Check each line below for "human" and report how many have it, nothing else.

BEGIN SOURCE DATA

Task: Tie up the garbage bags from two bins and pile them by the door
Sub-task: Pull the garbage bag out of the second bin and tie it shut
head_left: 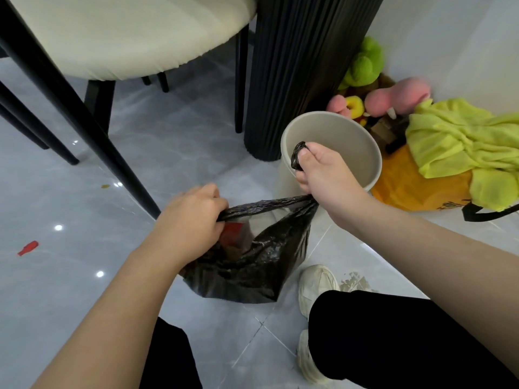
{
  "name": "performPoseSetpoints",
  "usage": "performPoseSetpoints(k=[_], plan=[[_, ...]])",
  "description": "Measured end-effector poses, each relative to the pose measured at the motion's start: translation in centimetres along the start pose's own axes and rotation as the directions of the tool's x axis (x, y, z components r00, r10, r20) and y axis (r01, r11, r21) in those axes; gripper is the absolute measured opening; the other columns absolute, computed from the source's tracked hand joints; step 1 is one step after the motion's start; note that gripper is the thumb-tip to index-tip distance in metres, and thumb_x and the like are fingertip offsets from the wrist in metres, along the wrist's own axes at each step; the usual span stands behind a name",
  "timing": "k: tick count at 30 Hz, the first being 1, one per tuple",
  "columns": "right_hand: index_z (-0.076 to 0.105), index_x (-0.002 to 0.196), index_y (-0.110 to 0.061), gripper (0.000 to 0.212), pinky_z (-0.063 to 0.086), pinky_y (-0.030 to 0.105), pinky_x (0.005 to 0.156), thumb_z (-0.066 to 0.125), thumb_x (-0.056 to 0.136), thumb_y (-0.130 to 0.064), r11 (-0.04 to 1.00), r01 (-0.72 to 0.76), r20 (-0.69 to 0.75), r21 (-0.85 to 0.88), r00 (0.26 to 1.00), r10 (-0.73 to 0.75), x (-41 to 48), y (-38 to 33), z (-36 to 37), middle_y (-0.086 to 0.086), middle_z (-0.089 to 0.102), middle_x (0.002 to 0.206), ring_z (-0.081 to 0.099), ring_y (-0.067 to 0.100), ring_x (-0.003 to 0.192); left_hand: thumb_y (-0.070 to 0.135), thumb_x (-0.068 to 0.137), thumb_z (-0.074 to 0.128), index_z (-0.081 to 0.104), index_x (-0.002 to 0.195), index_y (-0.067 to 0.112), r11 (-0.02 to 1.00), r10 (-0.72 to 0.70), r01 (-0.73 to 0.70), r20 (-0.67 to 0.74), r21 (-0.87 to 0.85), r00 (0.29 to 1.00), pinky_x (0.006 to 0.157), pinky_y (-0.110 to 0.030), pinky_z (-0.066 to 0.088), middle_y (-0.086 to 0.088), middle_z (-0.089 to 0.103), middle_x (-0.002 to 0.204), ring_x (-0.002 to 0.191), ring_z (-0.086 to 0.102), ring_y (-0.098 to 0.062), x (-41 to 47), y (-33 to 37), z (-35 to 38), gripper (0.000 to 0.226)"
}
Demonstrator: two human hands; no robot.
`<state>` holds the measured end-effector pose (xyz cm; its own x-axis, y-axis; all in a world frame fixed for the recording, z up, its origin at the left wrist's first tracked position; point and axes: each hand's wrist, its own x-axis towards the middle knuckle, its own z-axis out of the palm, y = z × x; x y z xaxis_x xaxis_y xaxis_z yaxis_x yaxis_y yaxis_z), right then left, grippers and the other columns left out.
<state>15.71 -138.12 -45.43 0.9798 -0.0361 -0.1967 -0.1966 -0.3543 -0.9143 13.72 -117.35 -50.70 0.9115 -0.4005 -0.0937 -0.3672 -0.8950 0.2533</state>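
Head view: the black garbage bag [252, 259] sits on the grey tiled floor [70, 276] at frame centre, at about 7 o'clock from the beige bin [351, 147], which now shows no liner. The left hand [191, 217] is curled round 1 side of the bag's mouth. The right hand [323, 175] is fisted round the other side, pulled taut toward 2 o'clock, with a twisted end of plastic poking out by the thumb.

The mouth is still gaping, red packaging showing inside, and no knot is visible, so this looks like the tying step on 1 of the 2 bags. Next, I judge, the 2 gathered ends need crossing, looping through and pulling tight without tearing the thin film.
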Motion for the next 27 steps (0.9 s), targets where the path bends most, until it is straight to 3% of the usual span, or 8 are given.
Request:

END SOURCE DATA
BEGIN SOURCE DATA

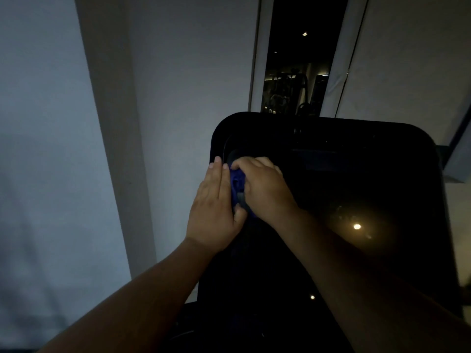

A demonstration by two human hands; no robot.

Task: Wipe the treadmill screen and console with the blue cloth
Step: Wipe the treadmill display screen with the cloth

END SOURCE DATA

## THE ANSWER:
2